__PROVIDED DATA__.
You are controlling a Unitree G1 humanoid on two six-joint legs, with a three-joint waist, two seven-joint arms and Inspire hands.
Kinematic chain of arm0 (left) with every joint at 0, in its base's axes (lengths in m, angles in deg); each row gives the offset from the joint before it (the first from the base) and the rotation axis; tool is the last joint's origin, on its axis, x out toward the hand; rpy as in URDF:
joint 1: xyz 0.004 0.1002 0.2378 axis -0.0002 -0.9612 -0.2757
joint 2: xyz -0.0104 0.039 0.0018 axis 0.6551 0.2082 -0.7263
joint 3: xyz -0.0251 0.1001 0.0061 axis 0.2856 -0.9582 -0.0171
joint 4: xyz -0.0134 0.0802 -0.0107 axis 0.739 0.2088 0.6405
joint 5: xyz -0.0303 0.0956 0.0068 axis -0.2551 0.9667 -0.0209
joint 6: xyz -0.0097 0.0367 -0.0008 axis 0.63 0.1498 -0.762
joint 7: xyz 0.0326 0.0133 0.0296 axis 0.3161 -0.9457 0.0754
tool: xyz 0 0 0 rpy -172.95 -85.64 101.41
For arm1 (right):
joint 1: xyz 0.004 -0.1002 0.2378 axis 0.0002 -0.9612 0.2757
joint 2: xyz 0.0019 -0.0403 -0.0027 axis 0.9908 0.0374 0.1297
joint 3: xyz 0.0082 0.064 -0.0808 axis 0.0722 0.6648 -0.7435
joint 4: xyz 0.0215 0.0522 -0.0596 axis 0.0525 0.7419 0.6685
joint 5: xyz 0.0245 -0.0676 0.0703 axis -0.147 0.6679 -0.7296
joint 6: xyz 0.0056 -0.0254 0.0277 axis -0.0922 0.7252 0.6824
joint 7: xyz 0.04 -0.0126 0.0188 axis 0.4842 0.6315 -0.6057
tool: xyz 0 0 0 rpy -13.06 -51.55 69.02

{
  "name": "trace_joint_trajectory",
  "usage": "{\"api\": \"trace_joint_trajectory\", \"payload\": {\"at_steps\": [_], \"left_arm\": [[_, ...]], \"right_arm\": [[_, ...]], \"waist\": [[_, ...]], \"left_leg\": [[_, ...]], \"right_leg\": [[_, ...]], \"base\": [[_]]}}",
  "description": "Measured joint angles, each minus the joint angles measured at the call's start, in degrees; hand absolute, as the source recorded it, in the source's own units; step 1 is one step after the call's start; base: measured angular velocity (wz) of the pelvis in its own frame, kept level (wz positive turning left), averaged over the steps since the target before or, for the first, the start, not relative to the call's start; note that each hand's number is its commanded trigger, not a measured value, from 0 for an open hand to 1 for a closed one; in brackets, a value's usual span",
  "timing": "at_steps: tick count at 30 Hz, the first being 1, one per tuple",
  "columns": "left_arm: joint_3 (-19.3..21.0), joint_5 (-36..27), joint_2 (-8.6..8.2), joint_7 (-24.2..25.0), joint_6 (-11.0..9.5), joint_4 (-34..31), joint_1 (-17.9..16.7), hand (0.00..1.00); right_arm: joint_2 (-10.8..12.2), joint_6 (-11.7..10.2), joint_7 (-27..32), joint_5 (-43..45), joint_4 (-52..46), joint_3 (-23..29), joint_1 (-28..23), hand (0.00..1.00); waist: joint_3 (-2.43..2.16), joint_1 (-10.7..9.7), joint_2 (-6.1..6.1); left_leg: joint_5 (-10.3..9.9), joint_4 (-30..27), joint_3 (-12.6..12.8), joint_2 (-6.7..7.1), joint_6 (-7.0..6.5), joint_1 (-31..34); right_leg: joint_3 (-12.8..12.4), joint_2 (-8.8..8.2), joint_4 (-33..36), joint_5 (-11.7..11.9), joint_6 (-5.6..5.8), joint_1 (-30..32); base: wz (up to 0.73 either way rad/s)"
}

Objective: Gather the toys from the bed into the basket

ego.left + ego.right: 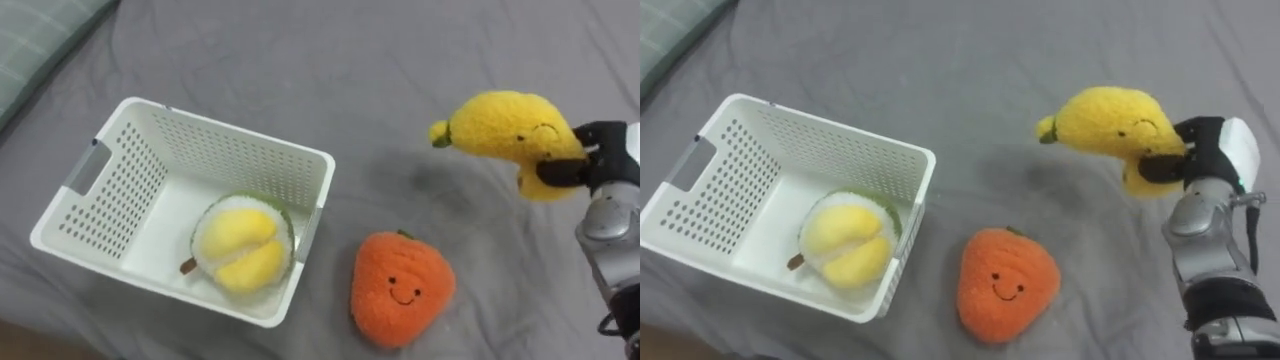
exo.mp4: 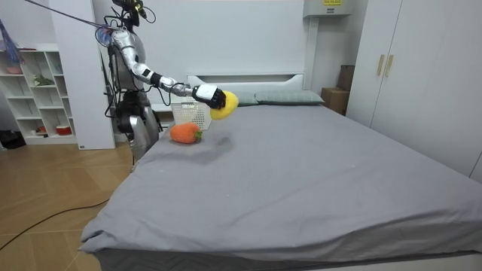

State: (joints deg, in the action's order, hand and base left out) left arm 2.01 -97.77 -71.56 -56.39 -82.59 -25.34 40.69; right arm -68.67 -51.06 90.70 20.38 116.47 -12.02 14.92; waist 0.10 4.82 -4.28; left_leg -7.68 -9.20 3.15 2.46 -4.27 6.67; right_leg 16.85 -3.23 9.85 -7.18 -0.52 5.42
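My right hand (image 1: 590, 160) (image 1: 1200, 155) (image 2: 208, 95) is shut on a yellow banana plush toy (image 1: 505, 135) (image 1: 1110, 122) (image 2: 226, 104) and holds it in the air above the bed, right of the basket. An orange plush toy with a smiling face (image 1: 400, 288) (image 1: 1005, 283) (image 2: 184, 133) lies on the grey sheet below the banana. The white perforated basket (image 1: 110, 160) (image 1: 720, 150) (image 2: 190, 113) stands to the left with a yellow and white durian plush (image 1: 242, 243) (image 1: 845, 238) inside it.
The grey bed sheet (image 1: 400, 60) (image 2: 301, 173) spreads out around the basket. A striped pillow (image 1: 30, 50) lies at the upper left. In the room view I stand at the bed's far corner, near white shelves (image 2: 38, 90) and a wardrobe (image 2: 422, 68).
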Motion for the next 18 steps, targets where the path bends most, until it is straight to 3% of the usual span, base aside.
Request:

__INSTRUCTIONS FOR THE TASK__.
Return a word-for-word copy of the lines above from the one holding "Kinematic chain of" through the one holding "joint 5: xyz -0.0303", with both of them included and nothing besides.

__RESULT__.
Kinematic chain of arm0 (left) with every joint at 0, in its base's axes (lengths in m, angles in deg); each row gives the offset from the joint before it (the first from the base) and the rotation axis; tool is the last joint's origin, on its axis, x out toward the hand; rpy as in URDF:
joint 1: xyz 0.004 0.1002 0.2378 axis -0.0002 -0.9612 -0.2757
joint 2: xyz -0.0104 0.039 0.0018 axis 0.6551 0.2082 -0.7263
joint 3: xyz -0.0251 0.1001 0.0061 axis 0.2856 -0.9582 -0.0171
joint 4: xyz -0.0134 0.0802 -0.0107 axis 0.739 0.2088 0.6405
joint 5: xyz -0.0303 0.0956 0.0068 axis -0.2551 0.9667 -0.0209

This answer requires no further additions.